All that is needed is the number of lines in the records that contain the word "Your", stated without anything else.
***** DATA FOR ANALYSIS
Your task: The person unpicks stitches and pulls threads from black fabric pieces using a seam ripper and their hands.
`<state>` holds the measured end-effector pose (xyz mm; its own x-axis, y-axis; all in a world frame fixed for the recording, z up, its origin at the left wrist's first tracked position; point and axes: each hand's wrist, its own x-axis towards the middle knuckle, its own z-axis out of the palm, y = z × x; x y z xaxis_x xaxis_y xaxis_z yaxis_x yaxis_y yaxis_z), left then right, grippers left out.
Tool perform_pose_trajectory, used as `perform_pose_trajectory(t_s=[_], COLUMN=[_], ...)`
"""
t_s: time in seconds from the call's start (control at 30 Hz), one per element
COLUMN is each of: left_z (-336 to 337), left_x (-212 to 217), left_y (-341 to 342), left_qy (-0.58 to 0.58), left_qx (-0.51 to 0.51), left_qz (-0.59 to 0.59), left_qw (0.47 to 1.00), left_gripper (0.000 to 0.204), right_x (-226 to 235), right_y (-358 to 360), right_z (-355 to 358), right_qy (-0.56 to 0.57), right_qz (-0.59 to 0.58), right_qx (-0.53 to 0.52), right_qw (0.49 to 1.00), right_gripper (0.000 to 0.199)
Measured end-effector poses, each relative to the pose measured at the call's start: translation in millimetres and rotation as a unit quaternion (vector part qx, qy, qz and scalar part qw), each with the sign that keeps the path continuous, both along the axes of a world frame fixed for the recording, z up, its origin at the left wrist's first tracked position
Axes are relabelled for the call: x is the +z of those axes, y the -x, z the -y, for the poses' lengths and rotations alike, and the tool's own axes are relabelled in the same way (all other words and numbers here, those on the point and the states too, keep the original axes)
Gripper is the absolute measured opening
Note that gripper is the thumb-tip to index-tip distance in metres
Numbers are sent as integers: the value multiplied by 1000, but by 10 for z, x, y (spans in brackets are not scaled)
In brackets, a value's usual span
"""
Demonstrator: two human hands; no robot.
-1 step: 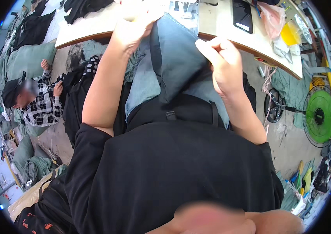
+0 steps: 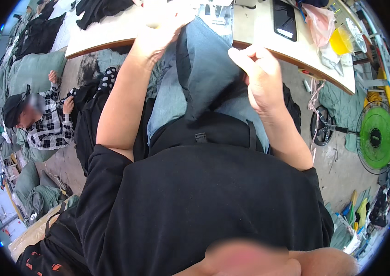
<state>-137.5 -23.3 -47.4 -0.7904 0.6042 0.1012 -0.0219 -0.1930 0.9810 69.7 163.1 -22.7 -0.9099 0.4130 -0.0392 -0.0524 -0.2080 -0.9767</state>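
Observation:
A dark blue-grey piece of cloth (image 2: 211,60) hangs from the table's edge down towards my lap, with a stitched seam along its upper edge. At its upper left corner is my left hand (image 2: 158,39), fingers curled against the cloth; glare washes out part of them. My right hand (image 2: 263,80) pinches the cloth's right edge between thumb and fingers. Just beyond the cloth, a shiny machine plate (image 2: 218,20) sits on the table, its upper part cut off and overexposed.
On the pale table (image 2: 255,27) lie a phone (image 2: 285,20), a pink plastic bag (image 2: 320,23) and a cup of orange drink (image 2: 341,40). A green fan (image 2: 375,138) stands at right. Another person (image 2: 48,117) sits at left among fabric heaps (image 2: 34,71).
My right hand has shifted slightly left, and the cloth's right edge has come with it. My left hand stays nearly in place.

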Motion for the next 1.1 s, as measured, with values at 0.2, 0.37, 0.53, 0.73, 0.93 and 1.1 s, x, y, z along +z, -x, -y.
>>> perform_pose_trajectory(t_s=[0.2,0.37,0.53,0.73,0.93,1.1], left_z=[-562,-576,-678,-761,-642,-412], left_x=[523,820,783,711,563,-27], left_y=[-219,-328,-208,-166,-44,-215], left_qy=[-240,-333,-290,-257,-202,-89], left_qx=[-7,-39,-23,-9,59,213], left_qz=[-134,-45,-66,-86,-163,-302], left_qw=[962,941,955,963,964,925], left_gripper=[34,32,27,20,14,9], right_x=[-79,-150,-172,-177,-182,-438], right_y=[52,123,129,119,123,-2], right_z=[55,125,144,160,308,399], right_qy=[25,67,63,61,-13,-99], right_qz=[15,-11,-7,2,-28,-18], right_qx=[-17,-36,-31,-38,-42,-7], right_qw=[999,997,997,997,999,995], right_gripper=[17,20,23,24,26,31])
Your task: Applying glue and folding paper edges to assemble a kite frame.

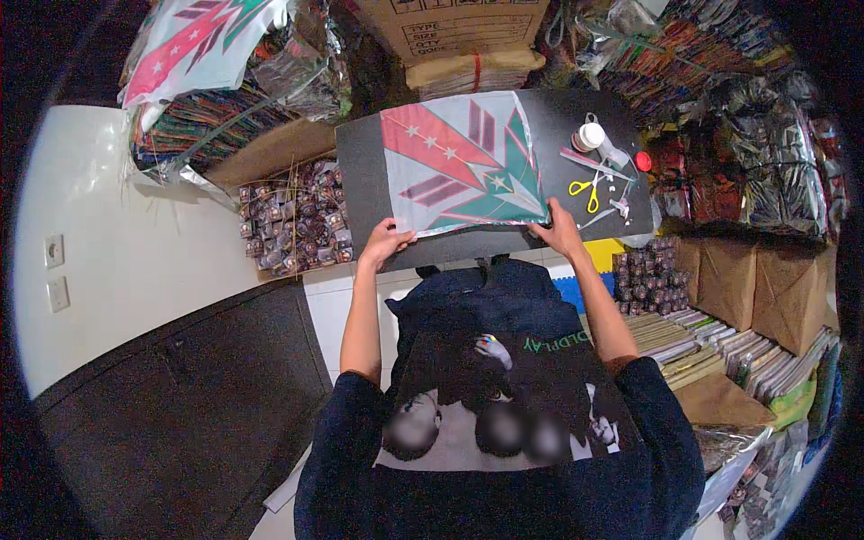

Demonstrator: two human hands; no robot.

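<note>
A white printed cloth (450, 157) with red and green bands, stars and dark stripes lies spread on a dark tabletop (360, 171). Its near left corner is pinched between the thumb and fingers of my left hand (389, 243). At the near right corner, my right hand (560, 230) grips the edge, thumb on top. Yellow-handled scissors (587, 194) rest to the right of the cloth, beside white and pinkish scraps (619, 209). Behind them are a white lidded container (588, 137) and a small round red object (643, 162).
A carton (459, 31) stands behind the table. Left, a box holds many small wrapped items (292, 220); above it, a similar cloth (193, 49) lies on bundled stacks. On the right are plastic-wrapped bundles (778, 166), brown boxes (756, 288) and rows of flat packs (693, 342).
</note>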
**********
• _EXERCISE RESPONSE_
2